-- Data listing follows --

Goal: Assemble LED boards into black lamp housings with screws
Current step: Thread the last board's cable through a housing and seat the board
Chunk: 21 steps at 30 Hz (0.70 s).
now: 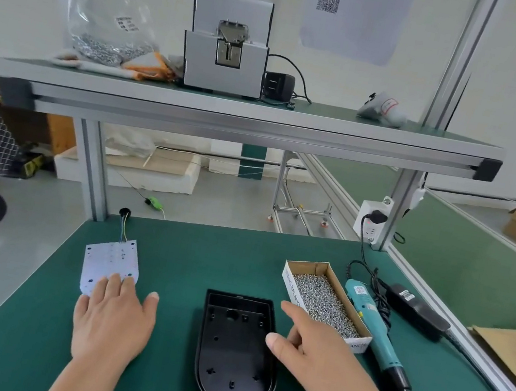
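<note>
Running near-to-far, housing (235,356) rounded end nearest

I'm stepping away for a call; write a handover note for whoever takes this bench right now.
Left hand: flat, fingertips on the LED board, left on the mat.
Right hand: holds nothing, over the right rim of the black housing.
Housing empty, open side up.
Screw box and screwdriver on the right.
Done: nothing fitted.
Left: seat board, drive screws.
</note>
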Each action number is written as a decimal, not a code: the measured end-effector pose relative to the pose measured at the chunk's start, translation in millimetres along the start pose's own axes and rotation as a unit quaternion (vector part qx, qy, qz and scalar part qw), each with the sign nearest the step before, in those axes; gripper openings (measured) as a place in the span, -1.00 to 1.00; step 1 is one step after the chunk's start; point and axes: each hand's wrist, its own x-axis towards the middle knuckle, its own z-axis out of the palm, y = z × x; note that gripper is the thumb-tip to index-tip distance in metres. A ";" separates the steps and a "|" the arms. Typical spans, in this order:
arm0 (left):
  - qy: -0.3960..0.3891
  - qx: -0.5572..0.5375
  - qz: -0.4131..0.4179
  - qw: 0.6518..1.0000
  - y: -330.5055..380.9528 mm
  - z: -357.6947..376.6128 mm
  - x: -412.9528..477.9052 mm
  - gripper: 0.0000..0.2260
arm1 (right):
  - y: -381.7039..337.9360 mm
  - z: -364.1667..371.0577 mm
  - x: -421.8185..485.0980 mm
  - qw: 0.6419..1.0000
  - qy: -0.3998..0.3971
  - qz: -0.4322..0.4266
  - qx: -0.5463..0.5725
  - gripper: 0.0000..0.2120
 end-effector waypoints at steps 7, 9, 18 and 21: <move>0.036 0.043 0.004 0.998 11.7 -11.5 -7.3 -0.71 | -4.0 1.0 3.4 0.998 0.059 -0.013 0.035 -0.44; 0.047 0.062 0.013 0.997 17.3 -18.8 -12.2 -0.71 | -11.9 0.8 7.4 0.996 0.083 -0.024 0.027 -0.55; 0.005 0.002 0.008 1.000 19.4 -17.6 -10.7 -0.83 | -78.7 14.6 92.4 0.991 0.070 -0.101 -0.043 -0.78; -0.003 0.016 0.015 1.000 19.3 -19.8 -12.0 -0.84 | -100.9 38.4 133.2 0.989 0.000 -0.121 -0.088 -0.66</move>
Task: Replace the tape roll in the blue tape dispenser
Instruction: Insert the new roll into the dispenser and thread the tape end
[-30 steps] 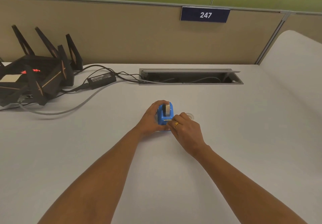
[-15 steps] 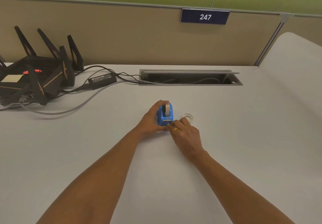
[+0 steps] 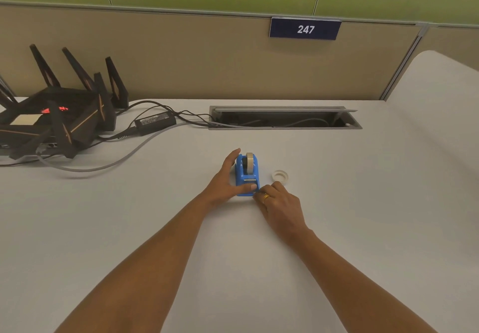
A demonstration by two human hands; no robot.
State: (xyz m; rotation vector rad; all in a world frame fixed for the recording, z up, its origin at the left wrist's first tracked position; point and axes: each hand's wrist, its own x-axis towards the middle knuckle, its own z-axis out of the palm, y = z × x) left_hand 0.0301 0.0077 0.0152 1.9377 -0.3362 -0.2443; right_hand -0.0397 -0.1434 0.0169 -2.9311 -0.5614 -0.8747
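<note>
The blue tape dispenser [image 3: 246,177] stands on the white desk [image 3: 337,229] with a tan tape roll [image 3: 249,161] seated in its top. My left hand [image 3: 228,181] holds it from the left, fingers along its side and thumb across its low front. My right hand [image 3: 281,203], wearing a gold ring, has its fingers curled, with the fingertips at the dispenser's front right corner. Whatever lies under those fingertips is hidden. A white empty tape core [image 3: 280,176] lies flat on the desk just right of the dispenser, beyond my right hand.
A black router with upright antennas [image 3: 59,115] and a power brick [image 3: 155,121] with cables sit at the back left. An open cable tray slot [image 3: 285,117] runs along the back middle. A partition wall with sign 247 [image 3: 305,29] stands behind.
My right hand has drawn back toward me, off the dispenser's cutter to its front right corner, uncovering the empty core. My left hand keeps its hold.
</note>
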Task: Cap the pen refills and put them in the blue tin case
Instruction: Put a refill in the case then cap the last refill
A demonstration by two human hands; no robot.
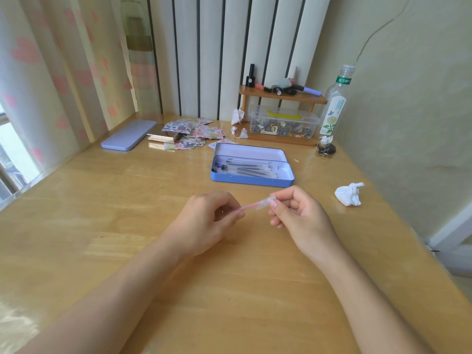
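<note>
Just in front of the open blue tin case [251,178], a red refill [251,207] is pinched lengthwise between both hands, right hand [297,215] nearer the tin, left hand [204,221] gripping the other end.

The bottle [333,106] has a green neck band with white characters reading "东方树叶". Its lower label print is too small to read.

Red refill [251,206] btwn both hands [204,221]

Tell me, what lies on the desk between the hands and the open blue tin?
Nothing. In the head view, the stretch of desk between the refill held by both hands and the blue tin is bare wood.
</note>
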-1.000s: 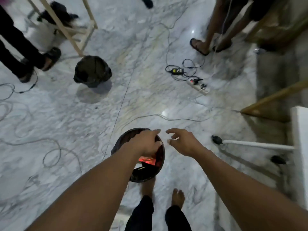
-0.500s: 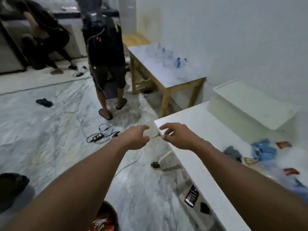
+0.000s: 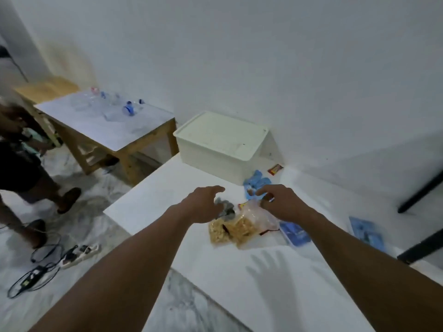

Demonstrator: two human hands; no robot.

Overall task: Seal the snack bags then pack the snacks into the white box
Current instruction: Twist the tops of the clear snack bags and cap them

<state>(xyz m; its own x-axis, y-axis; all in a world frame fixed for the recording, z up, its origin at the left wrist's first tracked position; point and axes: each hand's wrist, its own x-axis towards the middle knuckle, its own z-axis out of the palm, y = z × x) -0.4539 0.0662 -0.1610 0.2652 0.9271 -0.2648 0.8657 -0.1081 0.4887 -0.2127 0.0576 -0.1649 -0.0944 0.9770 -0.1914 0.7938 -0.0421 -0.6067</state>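
Currently nothing packed: white box (image 3: 220, 142) sits lidded at rear of surface (image 3: 167, 200). Your left hand (image 3: 203, 204) is open above snack bags (image 3: 242, 227); right hand (image 3: 285, 202) curls at a bag top, grip unclear. Sealing & packing prob. remain.

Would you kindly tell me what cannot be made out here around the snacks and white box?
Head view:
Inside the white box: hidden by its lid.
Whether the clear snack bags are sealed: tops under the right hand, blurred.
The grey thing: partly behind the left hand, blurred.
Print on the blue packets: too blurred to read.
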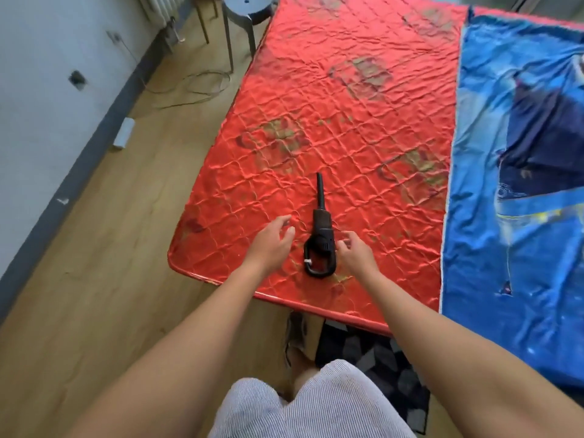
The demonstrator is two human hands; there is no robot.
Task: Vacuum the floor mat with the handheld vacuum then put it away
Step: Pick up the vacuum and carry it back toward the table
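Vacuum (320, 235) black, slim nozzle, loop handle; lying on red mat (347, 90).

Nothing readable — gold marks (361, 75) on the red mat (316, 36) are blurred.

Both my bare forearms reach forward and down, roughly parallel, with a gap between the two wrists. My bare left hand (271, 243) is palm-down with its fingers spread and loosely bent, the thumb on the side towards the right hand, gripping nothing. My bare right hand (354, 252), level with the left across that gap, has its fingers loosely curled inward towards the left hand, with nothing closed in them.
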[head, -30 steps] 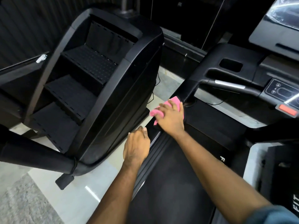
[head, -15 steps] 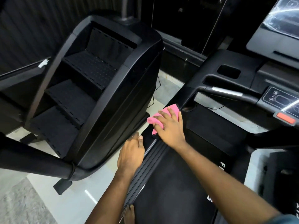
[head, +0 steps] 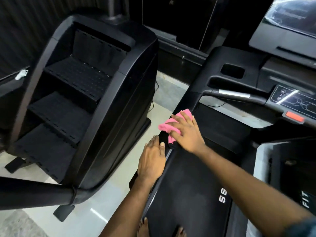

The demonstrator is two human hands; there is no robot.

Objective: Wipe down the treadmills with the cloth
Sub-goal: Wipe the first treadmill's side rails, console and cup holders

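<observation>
Cloth (head: 166, 126) is pressed on the treadmill (head: 188, 185) edge by the flat, spread right hand (head: 187, 135). The left hand (head: 151, 161) is laid flat there, empty.

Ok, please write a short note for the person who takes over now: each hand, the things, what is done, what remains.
Right hand: flat, pressing the pink cloth on the left side rail of the treadmill, at its front, near the base of the upright.
Left hand: flat on the same rail, on the near side of the cloth, holding nothing.
Done: wiping under way at this rail; nothing shows which parts are clean.
Left: probably the rest of this treadmill, then the others.
</observation>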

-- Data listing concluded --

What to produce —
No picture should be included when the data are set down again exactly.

Task answer —
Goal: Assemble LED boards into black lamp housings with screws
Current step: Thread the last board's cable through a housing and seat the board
Chunk: 21 steps at 30 Hz (0.70 s).
now: 
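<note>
Running near-to-far, housing (235,356) rounded end nearest

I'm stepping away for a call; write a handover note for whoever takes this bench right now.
Left hand: flat, fingertips on the LED board, left on the mat.
Right hand: holds nothing, over the right rim of the black housing.
Housing empty, open side up.
Screw box and screwdriver on the right.
Done: nothing fitted.
Left: seat board, drive screws.
</note>
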Each action number is written as a decimal, not a code: the measured end-effector pose relative to the pose measured at the chunk's start, translation in millimetres along the start pose's own axes and rotation as a unit quaternion (vector part qx, qy, qz and scalar part qw), each with the sign nearest the step before, in those axes; gripper openings (measured) as a place in the span, -1.00 to 1.00; step 1 is one step after the chunk's start; point and axes: each hand's wrist, its own x-axis towards the middle knuckle, its own z-axis out of the palm, y = z × x; note that gripper is the thumb-tip to index-tip distance in metres. A ";" separates the steps and a "|" the arms. Typical spans, in this order:
arm0 (left):
  - qy: -0.3960..0.3891
  - qx: -0.5572..0.5375
  - qz: -0.4131..0.4179
  - qw: 0.6518..1.0000
  - y: -330.5055..380.9528 mm
  - z: -357.6947..376.6128 mm
  - x: -412.9528..477.9052 mm
  - gripper: 0.0000..0.2260
arm1 (right):
  - y: -381.7039..337.9360 mm
  - z: -364.1667..371.0577 mm
  - x: -421.8185..485.0980 mm
  - qw: 0.6419..1.0000
  - qy: -0.3998..0.3971
  - qz: -0.4322..0.4266
  - qx: -0.5463..0.5725
  - gripper: 0.0000..0.2120
 end-effector waypoints at steps 7, 9, 18 and 21: <move>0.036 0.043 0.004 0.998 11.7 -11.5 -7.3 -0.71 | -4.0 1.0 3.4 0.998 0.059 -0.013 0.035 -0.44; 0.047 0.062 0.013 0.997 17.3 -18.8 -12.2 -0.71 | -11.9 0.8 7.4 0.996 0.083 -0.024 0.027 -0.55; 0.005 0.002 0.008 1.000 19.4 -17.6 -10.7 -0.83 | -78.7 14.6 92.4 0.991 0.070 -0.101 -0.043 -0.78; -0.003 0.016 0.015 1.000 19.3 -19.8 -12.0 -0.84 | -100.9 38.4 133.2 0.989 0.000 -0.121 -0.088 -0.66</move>
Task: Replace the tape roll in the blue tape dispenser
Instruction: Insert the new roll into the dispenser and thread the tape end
[-30 steps] 
[-15 steps] 
[+0 steps] 
A demonstration by two human hands; no robot.
State: (xyz m; rotation vector rad; all in a world frame fixed for the recording, z up, its origin at the left wrist's first tracked position; point and axes: each hand's wrist, its own x-axis towards the middle knuckle, its own z-axis out of the palm, y = z × x) left_hand 0.0301 0.0077 0.0152 1.9377 -0.3362 -0.2443; right_hand -0.0397 -0.1434 0.0169 -2.9311 -0.5614 -0.8747
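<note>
The blue tape dispenser [image 3: 246,177] stands on the white desk [image 3: 337,229] with a tan tape roll [image 3: 249,161] seated in its top. My left hand [image 3: 228,181] holds it from the left, fingers along its side and thumb across its low front. My right hand [image 3: 281,203], wearing a gold ring, has its fingers curled, with the fingertips at the dispenser's front right corner. Whatever lies under those fingertips is hidden. A white empty tape core [image 3: 280,176] lies flat on the desk just right of the dispenser, beyond my right hand.
A black router with upright antennas [image 3: 59,115] and a power brick [image 3: 155,121] with cables sit at the back left. An open cable tray slot [image 3: 285,117] runs along the back middle. A partition wall with sign 247 [image 3: 305,29] stands behind.
My right hand has drawn back toward me, off the dispenser's cutter to its front right corner, uncovering the empty core. My left hand keeps its hold.
</note>
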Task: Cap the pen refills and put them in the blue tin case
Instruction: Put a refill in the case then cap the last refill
A demonstration by two human hands; no robot.
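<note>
Just in front of the open blue tin case [251,178], a red refill [251,207] is pinched lengthwise between both hands, right hand [297,215] nearer the tin, left hand [204,221] gripping the other end.

The bottle [333,106] has a green neck band with white characters reading "东方树叶". Its lower label print is too small to read.

Red refill [251,206] btwn both hands [204,221]

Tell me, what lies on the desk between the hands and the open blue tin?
Nothing. In the head view, the stretch of desk between the refill held by both hands and the blue tin is bare wood.
</note>
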-1.000s: 
-0.500s: 
+0.000s: 

Demonstrator: two human hands; no robot.

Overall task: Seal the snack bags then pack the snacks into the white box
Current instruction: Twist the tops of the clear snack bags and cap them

<state>(xyz m; its own x-axis, y-axis; all in a world frame fixed for the recording, z up, its origin at the left wrist's first tracked position; point and axes: each hand's wrist, its own x-axis towards the middle knuckle, its own z-axis out of the palm, y = z × x) -0.4539 0.0662 -0.1610 0.2652 0.9271 -0.2648 0.8657 -0.1081 0.4887 -0.2127 0.0576 -0.1649 -0.0944 0.9770 -0.1914 0.7938 -0.0421 -0.6067</state>
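Currently nothing packed: white box (image 3: 220, 142) sits lidded at rear of surface (image 3: 167, 200). Your left hand (image 3: 203, 204) is open above snack bags (image 3: 242, 227); right hand (image 3: 285, 202) curls at a bag top, grip unclear. Sealing & packing prob. remain.

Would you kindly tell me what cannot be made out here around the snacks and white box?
Head view:
Inside the white box: hidden by its lid.
Whether the clear snack bags are sealed: tops under the right hand, blurred.
The grey thing: partly behind the left hand, blurred.
Print on the blue packets: too blurred to read.
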The demonstrator is two human hands; there is no robot.
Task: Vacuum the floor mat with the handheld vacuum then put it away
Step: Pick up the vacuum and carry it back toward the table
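Vacuum (320, 235) black, slim nozzle, loop handle; lying on red mat (347, 90).

Nothing readable — gold marks (361, 75) on the red mat (316, 36) are blurred.

Both my bare forearms reach forward and down, roughly parallel, with a gap between the two wrists. My bare left hand (271, 243) is palm-down with its fingers spread and loosely bent, the thumb on the side towards the right hand, gripping nothing. My bare right hand (354, 252), level with the left across that gap, has its fingers loosely curled inward towards the left hand, with nothing closed in them.
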[head, -30 steps] 
[head, -15 steps] 
[head, +0 steps] 

The demonstrator is two human hands; there is no robot.

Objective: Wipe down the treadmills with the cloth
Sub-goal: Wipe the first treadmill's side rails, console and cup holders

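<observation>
Cloth (head: 166, 126) is pressed on the treadmill (head: 188, 185) edge by the flat, spread right hand (head: 187, 135). The left hand (head: 151, 161) is laid flat there, empty.

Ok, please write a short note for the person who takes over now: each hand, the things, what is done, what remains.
Right hand: flat, pressing the pink cloth on the left side rail of the treadmill, at its front, near the base of the upright.
Left hand: flat on the same rail, on the near side of the cloth, holding nothing.
Done: wiping under way at this rail; nothing shows which parts are clean.
Left: probably the rest of this treadmill, then the others.
</observation>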

That covers the exercise completely.